> [Exercise] Print the lines that run from the line with "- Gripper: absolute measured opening" to the line with "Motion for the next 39", keeping both end lines, exactly as they appear in the entries below, and nothing else.

--- START ---

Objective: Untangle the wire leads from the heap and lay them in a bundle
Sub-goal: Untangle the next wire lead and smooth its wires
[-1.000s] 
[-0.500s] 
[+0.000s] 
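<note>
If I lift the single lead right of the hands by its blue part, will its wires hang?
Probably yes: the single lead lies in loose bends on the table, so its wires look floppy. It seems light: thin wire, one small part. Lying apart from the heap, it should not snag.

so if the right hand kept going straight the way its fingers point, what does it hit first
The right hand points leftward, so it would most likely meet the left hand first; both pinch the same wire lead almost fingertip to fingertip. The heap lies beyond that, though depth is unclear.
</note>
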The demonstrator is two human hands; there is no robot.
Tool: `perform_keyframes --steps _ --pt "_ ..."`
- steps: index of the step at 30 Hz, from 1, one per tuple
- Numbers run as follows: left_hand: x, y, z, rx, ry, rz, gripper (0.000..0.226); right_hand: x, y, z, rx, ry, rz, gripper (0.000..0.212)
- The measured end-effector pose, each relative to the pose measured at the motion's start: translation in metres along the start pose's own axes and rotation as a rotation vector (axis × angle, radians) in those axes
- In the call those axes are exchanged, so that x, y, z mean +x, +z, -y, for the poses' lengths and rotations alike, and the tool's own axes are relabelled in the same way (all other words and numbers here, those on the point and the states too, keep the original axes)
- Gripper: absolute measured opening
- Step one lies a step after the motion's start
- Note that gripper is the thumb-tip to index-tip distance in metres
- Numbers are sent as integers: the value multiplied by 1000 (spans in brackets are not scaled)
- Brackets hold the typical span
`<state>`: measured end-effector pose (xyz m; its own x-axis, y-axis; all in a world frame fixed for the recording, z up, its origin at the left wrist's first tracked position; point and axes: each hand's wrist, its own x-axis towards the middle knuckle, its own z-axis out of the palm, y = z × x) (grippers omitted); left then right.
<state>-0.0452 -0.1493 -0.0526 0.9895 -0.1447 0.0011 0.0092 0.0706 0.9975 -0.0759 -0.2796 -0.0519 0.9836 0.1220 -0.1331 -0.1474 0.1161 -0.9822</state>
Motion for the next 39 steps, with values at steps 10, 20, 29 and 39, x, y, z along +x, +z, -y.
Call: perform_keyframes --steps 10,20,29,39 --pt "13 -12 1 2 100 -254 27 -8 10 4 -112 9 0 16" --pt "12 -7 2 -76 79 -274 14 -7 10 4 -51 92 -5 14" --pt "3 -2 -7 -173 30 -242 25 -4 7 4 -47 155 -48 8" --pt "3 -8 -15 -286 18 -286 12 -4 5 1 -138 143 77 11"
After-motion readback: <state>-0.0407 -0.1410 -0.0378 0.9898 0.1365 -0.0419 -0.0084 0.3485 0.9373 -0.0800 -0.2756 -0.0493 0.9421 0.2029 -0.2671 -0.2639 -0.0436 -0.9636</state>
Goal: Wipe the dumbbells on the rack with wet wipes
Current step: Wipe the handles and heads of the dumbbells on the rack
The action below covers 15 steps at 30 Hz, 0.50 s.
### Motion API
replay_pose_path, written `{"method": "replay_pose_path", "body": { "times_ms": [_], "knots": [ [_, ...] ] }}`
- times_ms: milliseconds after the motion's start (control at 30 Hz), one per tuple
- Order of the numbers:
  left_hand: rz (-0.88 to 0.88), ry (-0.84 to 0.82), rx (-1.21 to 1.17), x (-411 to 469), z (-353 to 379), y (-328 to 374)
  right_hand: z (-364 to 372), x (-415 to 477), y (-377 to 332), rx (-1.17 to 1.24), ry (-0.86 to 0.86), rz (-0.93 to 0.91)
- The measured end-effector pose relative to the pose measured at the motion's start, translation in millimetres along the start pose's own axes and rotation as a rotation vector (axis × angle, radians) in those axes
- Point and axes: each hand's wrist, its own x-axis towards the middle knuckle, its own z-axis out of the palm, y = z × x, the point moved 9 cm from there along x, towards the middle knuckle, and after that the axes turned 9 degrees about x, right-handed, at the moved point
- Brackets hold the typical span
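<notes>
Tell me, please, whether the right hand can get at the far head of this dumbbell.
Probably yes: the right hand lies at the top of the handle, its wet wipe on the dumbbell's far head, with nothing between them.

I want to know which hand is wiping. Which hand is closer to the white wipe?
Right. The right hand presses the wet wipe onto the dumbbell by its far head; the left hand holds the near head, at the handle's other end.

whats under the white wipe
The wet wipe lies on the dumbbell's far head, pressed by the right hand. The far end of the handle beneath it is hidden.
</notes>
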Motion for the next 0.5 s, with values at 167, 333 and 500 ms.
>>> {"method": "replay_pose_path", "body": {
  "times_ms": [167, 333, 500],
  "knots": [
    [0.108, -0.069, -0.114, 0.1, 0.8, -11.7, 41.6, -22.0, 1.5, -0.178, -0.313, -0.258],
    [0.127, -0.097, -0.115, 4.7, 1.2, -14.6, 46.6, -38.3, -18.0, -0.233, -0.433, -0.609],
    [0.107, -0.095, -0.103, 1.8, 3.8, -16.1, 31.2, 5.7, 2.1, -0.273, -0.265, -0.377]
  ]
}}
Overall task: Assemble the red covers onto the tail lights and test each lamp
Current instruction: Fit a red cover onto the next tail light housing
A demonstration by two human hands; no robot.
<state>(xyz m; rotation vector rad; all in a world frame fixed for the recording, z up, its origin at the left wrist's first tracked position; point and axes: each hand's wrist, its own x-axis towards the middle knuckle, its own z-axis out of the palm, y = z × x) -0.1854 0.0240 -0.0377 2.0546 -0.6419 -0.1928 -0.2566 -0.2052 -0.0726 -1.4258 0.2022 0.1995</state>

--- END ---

> [Solution for this task]
- Gripper: absolute measured opening
- Step one lies a step after the motion's start
- Note that gripper is the thumb-tip to index-tip distance in metres
- Numbers are sent as integers: the value multiplied by 1000 (spans in brackets are not scaled)
- Brackets hold the typical span
`<state>`: measured end-effector pose (xyz m; its own x-axis, y-axis; all in a world frame fixed for the recording, z up, its origin at the left wrist's first tracked position; point and axes: each hand's wrist, its own x-axis towards the middle knuckle, its own z-axis out of the palm, y = z × x) (grippers omitted); left then right.
<state>-0.0452 -0.1493 -0.0526 0.9895 -0.1447 0.0011 0.0092 0.0706 0.9975 -0.0759 -0.2796 -0.0519 0.9836 0.1220 -0.1331 -0.1474 0.1161 -0.9822</state>
Motion for the next 39 steps, with values at steps 10, 20, 29 and 39, x, y, z along +x, +z, -y.

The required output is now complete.